My fabric is a random polyester rayon that I picked up off the red tag rack at Joann’s. J loves animals and I knew he’d be all over this fabric. I think I paid about $3.50 for the yard that I got and it was more than enough for this shirt.
The Prepster Pullover is a great shirt and a great pattern. I made this shirt in size 3T for J, and the fit was perfect. I’ve been consistently impressed with the fit in the Blank Slate Basics patterns. The fit on the 3T sizes at least are right on for my tall, skinny 3-year-old. If you have a kid who is stockier or broad in the chest or waist, you might need to go up a size. But if you kid hits in the 50%-ish range, the sizing should be pretty good.
I made very few alterations to the pattern. The biggest was in the sleeves. I made the shirt with short sleeves, and the short sleeves as drafted were ridiculously long for a 3T shirt, so I shortened them quite a bit. But I think that was a common critique at the pattern testing phase, so I expect that has been fixed in the final pattern.
I followed the pattern instructions for the placket, but this honestly is not my preferred way to do this style of placket. Melly has a great tutorial for a henley placket that, to me, is much easier and has a better result. Though this opinion is likely influenced by the fact that I was using a fabric with a one-directional pattern, so by following the included instructions for the placket, I ended up with half of my placket upside down (I just made that the inside placket).
I also had a b*#&$ of a time sewing the buttonholes, though I doubt that had anything to do with the pattern. The bottom button actually has no buttonhole. I gave up and just sewed the placket shut where the buttonhole should have been. The top one isn’t pretty, but it mostly works 🙂
The problem I ran into was that, because of all the layered fabric to form a placket, the fabric at the top and bottom was too thick to move smoothly under my buttonhole foot. It kept jamming up in the feed dogs and resulted in a big mess of knots. I think it might help to sew the buttonholes sideways instead of up and down. I might try that next time and see if I have better luck. Or snaps. Love me some snaps!
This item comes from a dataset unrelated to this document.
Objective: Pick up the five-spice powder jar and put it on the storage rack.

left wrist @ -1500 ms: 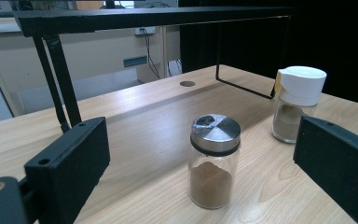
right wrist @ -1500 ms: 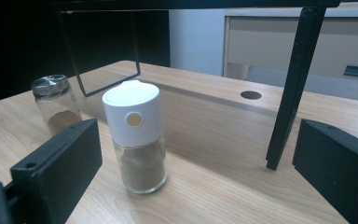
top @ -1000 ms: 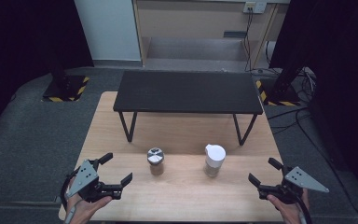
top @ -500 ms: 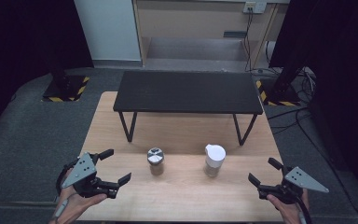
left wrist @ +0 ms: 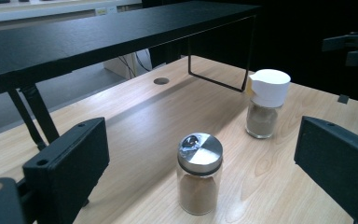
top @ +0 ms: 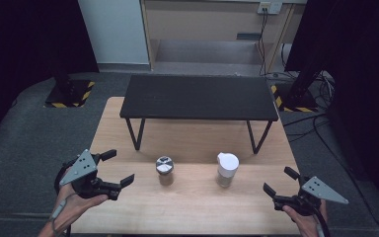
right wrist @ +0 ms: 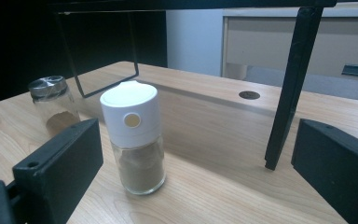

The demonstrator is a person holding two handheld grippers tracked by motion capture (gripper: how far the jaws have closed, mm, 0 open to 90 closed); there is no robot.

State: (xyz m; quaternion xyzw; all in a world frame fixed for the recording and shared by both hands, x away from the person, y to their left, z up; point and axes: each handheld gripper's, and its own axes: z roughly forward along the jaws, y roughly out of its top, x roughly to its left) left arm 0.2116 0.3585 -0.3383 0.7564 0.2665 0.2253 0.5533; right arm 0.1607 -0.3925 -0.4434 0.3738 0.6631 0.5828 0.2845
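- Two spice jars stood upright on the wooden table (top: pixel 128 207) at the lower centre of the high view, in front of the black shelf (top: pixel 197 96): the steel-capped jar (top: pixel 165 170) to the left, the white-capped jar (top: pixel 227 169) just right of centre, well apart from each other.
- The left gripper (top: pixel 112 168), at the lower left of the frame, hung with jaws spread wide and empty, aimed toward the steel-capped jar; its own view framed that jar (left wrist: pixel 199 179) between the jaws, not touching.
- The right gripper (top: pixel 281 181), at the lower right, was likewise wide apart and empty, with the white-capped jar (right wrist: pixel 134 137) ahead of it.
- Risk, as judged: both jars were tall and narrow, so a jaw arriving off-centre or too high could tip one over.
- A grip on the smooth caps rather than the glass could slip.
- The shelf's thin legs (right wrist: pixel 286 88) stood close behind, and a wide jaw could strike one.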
Still, I really like the pattern and will probably make more. I have some nice, striped cotton poplin in my stash that would make a nice long-sleeved shirt for J for the colder weather. I think playing with the direction of the stripes would be fun on this pattern too.
Size: 3T. Fit my 50% 3-year-old perfectly.
Fabric: Polyester from Joann’s red tag clearance shelf
Physical Pattern: The pattern comes in sizes 18m to 8, so there’s a great range. It’s a PDF, which is not my favorite, but seems to be a pretty common format for independent children’s patterns. Melissa has just recently started selling paper copies of her patterns, though. Maybe this one will be next!
- Dressier look for boys, but still easy construction.
- Mandarin-style collar make the shirt a bit dressier without the fuss of a full collar.
- Only half placket for ease of construction.
- Long and short sleeve options.
- Great basic pattern for building a handmade boy wardrove.
- Placket construction is not suitable for one-directional fabric.
- Buttonholes — the thick fabric at the top and bottom of the placket make the buttonholes a royal pain in the rear!
Overall Grade: B+. A great pattern for a slightly dressier boys look — though as you can tell, it’s great for everyday rowdiness too!